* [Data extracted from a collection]
● ● ● ● ●

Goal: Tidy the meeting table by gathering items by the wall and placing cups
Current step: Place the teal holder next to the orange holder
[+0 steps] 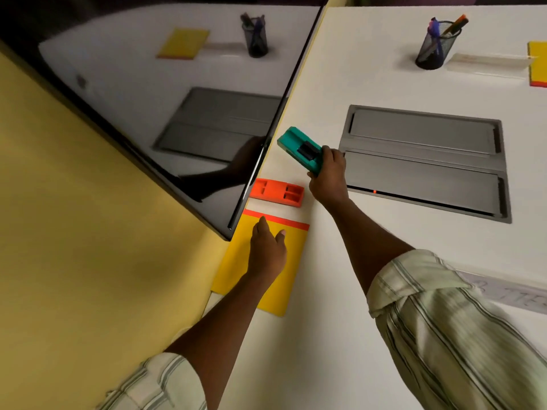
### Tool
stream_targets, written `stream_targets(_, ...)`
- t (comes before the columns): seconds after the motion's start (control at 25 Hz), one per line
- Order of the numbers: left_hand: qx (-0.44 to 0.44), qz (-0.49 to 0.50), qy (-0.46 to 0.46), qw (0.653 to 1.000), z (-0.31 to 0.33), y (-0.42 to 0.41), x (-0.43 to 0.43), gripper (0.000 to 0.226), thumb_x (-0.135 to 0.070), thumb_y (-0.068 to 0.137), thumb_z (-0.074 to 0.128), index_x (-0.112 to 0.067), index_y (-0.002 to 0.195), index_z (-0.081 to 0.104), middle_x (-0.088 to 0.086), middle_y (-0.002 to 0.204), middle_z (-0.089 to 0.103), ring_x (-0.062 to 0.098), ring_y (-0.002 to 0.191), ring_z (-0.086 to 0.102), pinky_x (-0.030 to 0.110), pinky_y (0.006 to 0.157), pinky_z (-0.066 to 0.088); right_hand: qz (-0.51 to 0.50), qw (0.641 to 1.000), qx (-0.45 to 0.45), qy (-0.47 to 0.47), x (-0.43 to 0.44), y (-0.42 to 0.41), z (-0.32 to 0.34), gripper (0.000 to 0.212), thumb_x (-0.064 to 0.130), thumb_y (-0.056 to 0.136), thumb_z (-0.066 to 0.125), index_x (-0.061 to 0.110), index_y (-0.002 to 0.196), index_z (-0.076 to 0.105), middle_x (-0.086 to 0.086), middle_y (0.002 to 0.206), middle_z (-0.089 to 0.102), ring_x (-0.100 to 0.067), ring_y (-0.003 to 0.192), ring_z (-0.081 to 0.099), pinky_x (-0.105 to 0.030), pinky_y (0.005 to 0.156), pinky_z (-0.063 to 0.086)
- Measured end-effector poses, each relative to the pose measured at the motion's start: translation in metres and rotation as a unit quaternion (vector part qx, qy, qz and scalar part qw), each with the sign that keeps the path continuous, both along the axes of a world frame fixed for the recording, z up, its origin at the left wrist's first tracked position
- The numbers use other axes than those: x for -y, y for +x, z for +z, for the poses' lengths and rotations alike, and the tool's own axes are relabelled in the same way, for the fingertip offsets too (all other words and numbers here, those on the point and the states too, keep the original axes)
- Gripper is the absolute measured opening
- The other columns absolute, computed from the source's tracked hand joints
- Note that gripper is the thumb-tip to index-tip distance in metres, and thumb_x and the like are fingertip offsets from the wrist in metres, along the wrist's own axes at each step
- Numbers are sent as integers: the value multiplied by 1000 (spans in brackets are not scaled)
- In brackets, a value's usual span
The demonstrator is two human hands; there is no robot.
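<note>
My right hand (328, 170) grips a teal plastic block (297, 149) with a black part on top, holding it just above the white table (355, 276) near the wall-side edge. An orange block (276, 192) of similar shape lies flat on the table below it, against the screen's edge. My left hand (266, 253) rests palm down, fingers apart, on a yellow notepad (236, 261) with an orange top strip, at the table's left edge. No cups are visible.
A large dark screen (148, 113) leans along the left and mirrors the table. A grey metal cable hatch (423, 161) is set into the tabletop. A mesh pen holder (433, 48), a clear ruler (488, 62) and a second yellow notepad (537, 63) sit at the far side.
</note>
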State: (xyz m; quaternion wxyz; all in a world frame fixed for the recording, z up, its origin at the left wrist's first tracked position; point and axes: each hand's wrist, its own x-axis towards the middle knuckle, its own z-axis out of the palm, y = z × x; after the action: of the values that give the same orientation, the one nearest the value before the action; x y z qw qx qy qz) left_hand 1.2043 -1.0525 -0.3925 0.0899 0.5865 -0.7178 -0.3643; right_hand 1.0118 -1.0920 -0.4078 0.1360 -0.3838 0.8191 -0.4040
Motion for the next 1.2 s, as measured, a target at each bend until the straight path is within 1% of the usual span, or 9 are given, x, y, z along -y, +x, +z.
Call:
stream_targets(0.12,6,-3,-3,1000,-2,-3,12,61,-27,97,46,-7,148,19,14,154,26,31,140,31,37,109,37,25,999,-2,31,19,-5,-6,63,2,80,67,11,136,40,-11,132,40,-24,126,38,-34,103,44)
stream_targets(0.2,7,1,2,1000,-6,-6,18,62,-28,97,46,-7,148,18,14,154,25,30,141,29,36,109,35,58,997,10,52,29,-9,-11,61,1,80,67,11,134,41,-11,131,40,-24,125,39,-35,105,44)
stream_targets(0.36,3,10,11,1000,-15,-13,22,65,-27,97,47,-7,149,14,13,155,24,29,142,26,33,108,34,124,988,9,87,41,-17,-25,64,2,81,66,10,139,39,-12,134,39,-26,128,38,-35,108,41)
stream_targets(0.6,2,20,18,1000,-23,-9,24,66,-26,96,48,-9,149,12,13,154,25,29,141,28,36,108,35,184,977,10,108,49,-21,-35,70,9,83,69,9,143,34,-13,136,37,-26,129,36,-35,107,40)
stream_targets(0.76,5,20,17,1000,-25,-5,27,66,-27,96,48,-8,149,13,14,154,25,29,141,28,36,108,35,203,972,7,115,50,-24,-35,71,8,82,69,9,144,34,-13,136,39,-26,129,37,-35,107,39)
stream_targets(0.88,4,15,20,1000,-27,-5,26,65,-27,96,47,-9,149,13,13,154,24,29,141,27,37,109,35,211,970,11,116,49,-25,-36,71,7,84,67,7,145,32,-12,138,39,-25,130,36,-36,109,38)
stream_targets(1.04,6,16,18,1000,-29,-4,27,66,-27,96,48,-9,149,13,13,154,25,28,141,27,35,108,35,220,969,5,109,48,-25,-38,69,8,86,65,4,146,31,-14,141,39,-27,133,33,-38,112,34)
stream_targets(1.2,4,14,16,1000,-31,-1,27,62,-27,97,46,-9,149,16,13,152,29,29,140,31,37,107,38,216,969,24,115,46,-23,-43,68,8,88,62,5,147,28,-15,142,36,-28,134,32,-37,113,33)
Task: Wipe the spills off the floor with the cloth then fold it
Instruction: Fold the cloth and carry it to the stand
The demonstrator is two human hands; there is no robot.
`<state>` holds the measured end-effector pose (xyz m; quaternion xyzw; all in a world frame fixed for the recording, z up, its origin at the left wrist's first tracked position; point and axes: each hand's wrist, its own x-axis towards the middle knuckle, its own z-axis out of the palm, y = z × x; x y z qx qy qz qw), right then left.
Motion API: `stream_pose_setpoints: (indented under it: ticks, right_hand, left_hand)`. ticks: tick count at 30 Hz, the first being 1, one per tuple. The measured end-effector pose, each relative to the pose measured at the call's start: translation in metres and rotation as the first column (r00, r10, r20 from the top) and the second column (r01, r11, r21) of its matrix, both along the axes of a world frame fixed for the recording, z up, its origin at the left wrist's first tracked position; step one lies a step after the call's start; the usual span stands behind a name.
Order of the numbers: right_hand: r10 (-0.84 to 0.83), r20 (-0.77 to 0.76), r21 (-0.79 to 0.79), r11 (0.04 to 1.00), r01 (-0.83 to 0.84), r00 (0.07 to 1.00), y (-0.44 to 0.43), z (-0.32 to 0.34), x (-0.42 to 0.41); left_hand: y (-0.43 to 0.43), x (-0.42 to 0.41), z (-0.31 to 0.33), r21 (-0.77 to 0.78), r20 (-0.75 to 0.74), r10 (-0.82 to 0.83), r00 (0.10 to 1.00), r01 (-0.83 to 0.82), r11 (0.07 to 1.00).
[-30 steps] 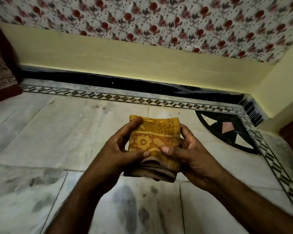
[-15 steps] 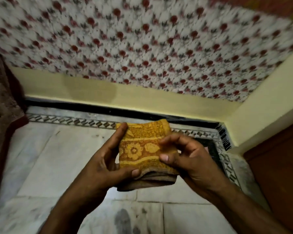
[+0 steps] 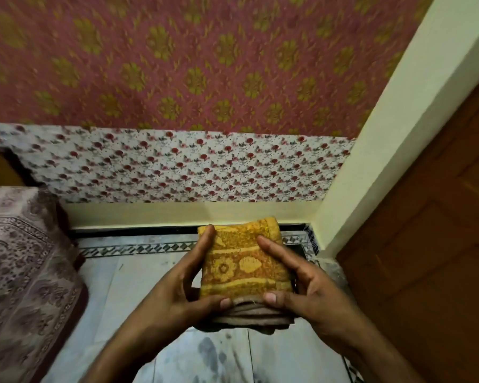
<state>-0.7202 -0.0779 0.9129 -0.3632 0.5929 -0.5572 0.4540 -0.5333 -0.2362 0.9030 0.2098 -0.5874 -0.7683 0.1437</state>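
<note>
A yellow-orange patterned cloth (image 3: pixel 244 268), folded into a thick small square with brownish layers showing at its near edge, is held up in front of me above the floor. My left hand (image 3: pixel 177 288) grips its left side, thumb on the near edge and fingers along the side. My right hand (image 3: pixel 302 286) grips its right side, thumb on the near edge and fingers across the top face. Dark damp smudges (image 3: pixel 210 352) mark the pale marble floor (image 3: pixel 138 294) just below the cloth.
A bed or seat with a brown patterned cover (image 3: pixel 20 272) stands at the left. Patterned fabric (image 3: pixel 177 167) hangs on the wall ahead over a yellow skirting. A cream pillar (image 3: pixel 371 161) and a brown wooden door (image 3: pixel 432 244) stand at the right.
The view has tilted upward, showing more wall and less floor. Both hands still hold the folded cloth; my right fingers have spread flat across its top face.
</note>
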Motion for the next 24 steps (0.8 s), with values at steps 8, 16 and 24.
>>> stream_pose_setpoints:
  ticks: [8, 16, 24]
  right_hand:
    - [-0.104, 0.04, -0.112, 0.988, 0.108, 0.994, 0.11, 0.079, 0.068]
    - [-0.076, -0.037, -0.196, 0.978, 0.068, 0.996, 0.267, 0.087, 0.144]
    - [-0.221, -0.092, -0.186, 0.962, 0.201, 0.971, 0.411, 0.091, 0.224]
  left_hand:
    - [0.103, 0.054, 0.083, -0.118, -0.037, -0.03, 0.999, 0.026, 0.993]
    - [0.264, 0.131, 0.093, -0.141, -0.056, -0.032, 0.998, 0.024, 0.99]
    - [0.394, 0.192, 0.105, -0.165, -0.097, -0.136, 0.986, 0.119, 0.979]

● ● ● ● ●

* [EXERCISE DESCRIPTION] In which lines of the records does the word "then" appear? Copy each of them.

* [RESPONSE FOR THIS EXERCISE]
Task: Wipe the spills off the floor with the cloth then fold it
`<state>` holds the measured end-effector pose (xyz m; quaternion xyzw; all in a world frame fixed for the recording, z up, its origin at the left wrist's first tracked position; point and axes: each hand's wrist, its own x-axis towards the middle knuckle, its own z-axis out of the palm, y = z × x; x y z qx qy qz qw), right then left.

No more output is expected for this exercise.